Rich’s medical career in Thompson ended on a sour note a few years before Rich received the key to the city, when two other doctors employed at what was then the Burntwood Regional Health Authority – Dr. Hussam Azzam and Dr. Hisham Tassi – filed complaints against Rich in 2011. Rich apologized to Azzam in a letter but then-BRHA CEO Gloria King requested that the apology be made in person. Rich refused and retained a lawyer, who was informed Feb. 4, 2011 that the BRHA was willing to resolve the complaints against Rich provided he permanently retired from the practice of medicine May 31, 2011, assumed associate status under an assigned supervisor until the retirement date, and that he"cease and desist any and all disparaging comments concerning any employee/manager of BRHA, colleagues within BRHA, patients of BRHA and the BRHA.”

The health authority’s treatment of Rich prompted protests outside the hospital.

"When they attacked Dr. Rich, it became personal," said Ann Kaciulis, who spearheaded a public protest on June 1, 2011. "They need to let him retire on his own with his own dignity."

In his personal life, Rich was a unique character, sometimes difficult to understand when speaking and passionate about motorcycles and old cars.

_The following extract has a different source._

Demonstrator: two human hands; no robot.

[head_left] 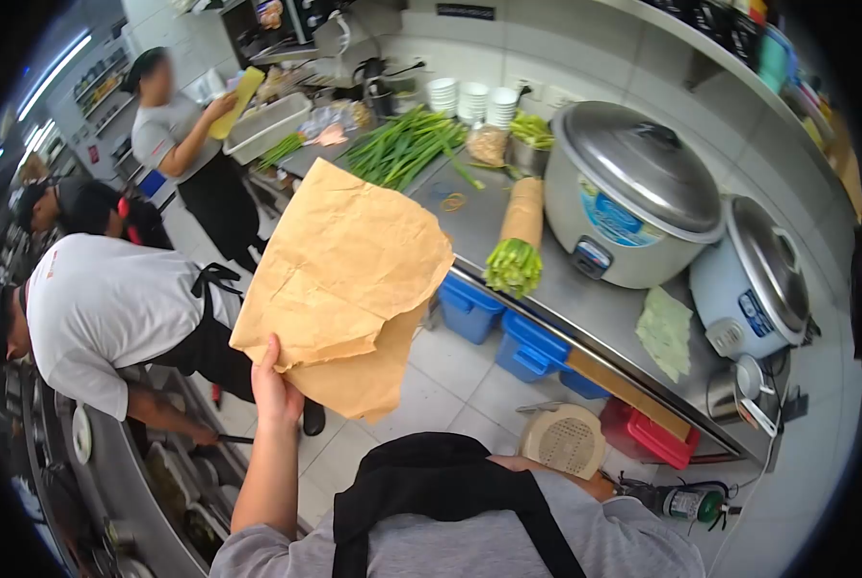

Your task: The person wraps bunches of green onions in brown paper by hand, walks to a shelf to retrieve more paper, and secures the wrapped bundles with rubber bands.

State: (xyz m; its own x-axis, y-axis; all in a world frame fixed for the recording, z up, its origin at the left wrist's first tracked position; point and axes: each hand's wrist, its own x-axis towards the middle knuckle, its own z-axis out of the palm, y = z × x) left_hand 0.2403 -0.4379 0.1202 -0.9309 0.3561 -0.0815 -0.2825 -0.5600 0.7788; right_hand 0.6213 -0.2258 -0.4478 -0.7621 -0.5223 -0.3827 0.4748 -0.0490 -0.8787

“Everybody always said that he mumbled and that was simply because he was a very shy person,” said Hall, who remembers how Rich would get excited when he received a part for an old, obscure car that he was working to restore.

“He had to come and tell me about it and lots of times show it to me ,” Hall said. “At different times, I crated up motors for him so that he could send them off to the States or Alberta or Ontario or someplace where he found some guy that could rebuild this thing or fix it or do whatever was necessary. He loved his old vehicles and he was very knowledgeable about them, too. He could rattle off about a 1914 whatever and know how it was driven and everything else. He was really knowledgeable about his old vehicles or some old motorcycle that he found. That was his passion, his hobby. He loved that.”

That hobby was more about the process than the end result, long-time Thompson veterinarian Dr. Ken Bingham said in an interview prior to his retirement in the spring of 2017, recalling when he lent the use of a greenhouse that used to be on the grounds of the Thompson Veterinary Clinic to Rich.

“He came to me one year and he said, ‘You got that greenhouse. I’ve got this Model A. I want to get it fixed up for spring,” said Bingham. “I forgot to ask which year. He moved it here and it stayed here for about five or six years.”

Nor was Rich much for fashion.

“At his wedding he was dressed up really nice but I think that’s the  one and only time that I saw him dressed like that,” said Hall. “A clean shirt and a clean pair of blue jeans and he figured he was really dressed to the nines. He was not a clotheshorse.”

To Johnston, Rich more than lived up to his motto of hoping to do more good than harm, and proof of that was in the number of people he met over the years who knew Rich and of those who have been in touch with him to share condolences since his death.

“A lot of people know that name,” Johnston said. “I’ve been on the phone steady. Everyone has a story to share and that’s good. He truly was a very unique individual. It extended well beyond Thompson, his impact on people in the north.”